Russian RSOCKS Botnet

The U.S. Department of Justice (DoJ) on Thursday disclosed that it took down the infrastructure associated with a Russian botnet known as RSOCKS in collaboration with law enforcement partners in Germany, the Netherlands, and the U.K.

The botnet, operated by a sophisticated cybercrime organization, is believed to have ensnared millions of internet-connected devices, including Internet of Things (IoT) devices, Android phones, and computers for use as a proxy service.

Botnets, a constantly evolving threat, are networks of hijacked computer devices that are under the control of a single attacking party and are used to facilitate a variety of large-scale cyber intrusions such as distributed denial-of-service (DDoS) attacks, email spam, and cryptojacking.

Cybersecurity

"The RSOCKS botnet offered its clients access to IP addresses assigned to devices that had been hacked," the DoJ said in a press release. "The owners of these devices did not give the RSOCKS operator(s) authority to access their devices in order to use their IP addresses and route internet traffic."

Besides home businesses and individuals, several large public and private entities, including a university, a hotel, a television studio, and an electronics manufacturer, have been victimized by the botnet to date, the prosecutors said.

Customers wanting to avail proxies from RSOCKS could rent access via a web-based storefront for different time periods at various price points ranging from $30 per day for access to 2,000 proxies to $200 per day for access to 90,000 proxies.

Once purchased, criminal actors could then redirect malicious internet traffic through the IP addresses associated with the compromised victim devices to conceal their true intent, which was to carry out credential stuffing attacks, access compromised social media accounts, and send out phishing messages.

Cybersecurity

The action is the culmination of an undercover operation mounted by the Federal Bureau of Investigation (FBI) in early 2017, when it made covert purchases from RSOCKS to map out its infrastructure and its victims, allowing it to determine roughly 325,000 infected devices.

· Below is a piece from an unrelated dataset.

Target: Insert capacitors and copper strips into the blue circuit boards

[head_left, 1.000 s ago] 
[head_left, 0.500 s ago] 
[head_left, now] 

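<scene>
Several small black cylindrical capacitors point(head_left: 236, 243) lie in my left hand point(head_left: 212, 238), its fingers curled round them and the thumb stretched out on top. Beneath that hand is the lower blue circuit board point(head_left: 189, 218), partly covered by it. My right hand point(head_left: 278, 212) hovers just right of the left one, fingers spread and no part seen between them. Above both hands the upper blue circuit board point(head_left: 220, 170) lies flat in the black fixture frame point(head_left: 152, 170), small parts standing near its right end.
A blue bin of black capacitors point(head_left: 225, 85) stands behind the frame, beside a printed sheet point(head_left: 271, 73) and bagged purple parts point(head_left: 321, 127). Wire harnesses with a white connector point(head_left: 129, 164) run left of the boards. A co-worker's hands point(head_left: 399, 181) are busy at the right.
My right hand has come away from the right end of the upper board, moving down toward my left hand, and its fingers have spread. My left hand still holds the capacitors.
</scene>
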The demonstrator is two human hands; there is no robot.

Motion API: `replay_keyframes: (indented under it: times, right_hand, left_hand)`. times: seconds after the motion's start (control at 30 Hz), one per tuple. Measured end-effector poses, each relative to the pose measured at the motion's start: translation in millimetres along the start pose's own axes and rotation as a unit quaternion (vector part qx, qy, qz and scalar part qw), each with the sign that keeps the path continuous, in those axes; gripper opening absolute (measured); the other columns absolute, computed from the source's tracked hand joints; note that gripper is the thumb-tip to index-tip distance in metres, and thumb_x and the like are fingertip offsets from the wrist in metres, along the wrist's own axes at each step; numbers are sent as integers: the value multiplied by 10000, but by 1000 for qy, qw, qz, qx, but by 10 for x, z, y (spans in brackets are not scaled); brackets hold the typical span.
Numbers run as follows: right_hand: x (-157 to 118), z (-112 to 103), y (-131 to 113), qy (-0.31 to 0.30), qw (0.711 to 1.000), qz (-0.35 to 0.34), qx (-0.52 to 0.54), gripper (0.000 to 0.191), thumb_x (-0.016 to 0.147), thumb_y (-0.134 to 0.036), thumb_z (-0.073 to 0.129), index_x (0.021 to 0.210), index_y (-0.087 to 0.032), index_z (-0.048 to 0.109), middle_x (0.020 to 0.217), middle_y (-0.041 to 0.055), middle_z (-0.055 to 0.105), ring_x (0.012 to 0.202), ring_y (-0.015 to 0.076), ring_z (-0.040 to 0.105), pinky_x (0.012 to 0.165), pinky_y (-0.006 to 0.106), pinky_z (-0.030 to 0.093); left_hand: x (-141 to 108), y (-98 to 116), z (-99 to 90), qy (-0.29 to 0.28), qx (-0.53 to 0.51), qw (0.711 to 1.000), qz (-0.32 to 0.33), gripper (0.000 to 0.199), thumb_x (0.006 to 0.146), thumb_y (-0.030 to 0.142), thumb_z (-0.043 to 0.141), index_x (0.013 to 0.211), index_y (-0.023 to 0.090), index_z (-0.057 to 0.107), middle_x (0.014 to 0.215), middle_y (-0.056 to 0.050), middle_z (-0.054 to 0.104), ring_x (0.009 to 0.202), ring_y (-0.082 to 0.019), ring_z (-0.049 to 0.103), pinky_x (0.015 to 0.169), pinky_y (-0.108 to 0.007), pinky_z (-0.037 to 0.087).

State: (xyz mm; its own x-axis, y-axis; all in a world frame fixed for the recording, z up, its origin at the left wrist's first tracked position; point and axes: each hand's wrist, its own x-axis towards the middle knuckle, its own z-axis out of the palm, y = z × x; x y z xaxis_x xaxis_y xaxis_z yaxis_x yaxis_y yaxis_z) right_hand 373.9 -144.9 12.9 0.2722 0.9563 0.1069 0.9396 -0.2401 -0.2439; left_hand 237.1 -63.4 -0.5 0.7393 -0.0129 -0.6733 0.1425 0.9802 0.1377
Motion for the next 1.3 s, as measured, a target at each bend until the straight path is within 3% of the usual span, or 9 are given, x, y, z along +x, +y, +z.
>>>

"Through analysis of the victim devices, investigators determined that the RSOCKS botnet compromised the victim device by conducting brute force attacks," the DoJ said. "The RSOCKS backend servers maintained a persistent connection to the compromised device."

The disruption of RSOCKS arrives less than two weeks after it seized an illicit online marketplace known as SSNDOB for trafficking personal information such as names, dates of birth, credit card numbers, and Social Security numbers of about 24 million individuals in the U.S.